(Recorded data Opens)

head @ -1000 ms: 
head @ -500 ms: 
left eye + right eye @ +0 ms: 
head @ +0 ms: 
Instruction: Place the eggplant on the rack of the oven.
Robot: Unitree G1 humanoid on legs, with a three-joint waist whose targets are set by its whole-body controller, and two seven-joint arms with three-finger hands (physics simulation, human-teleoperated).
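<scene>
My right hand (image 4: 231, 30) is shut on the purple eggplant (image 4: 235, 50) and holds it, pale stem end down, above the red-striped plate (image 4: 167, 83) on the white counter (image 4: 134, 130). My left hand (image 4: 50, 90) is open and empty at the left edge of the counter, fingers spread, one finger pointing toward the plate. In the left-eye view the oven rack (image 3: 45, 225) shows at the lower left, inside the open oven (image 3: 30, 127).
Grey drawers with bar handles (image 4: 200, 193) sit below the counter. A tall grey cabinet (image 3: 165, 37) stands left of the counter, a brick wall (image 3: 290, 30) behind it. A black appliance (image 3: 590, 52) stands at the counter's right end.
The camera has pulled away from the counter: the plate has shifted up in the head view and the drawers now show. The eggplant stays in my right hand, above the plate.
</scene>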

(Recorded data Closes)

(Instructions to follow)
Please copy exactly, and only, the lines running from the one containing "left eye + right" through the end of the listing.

(Output of the task)
left eye + right eye @ +0 ms: 
head @ +0 ms: 
Instruction: Place the eggplant on the rack of the oven.
Robot: Unitree G1 humanoid on legs, with a three-joint waist whose targets are set by its whole-body controller, and two seven-joint arms with three-finger hands (physics simulation, human-teleoperated).
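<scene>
My right hand (image 4: 231, 30) is shut on the purple eggplant (image 4: 235, 50) and holds it, pale stem end down, above the red-striped plate (image 4: 167, 83) on the white counter (image 4: 134, 130). My left hand (image 4: 50, 90) is open and empty at the left edge of the counter, fingers spread, one finger pointing toward the plate. In the left-eye view the oven rack (image 3: 45, 225) shows at the lower left, inside the open oven (image 3: 30, 127).
Grey drawers with bar handles (image 4: 200, 193) sit below the counter. A tall grey cabinet (image 3: 165, 37) stands left of the counter, a brick wall (image 3: 290, 30) behind it. A black appliance (image 3: 590, 52) stands at the counter's right end.
The camera has pulled away from the counter: the plate has shifted up in the head view and the drawers now show. The eggplant stays in my right hand, above the plate.
</scene>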

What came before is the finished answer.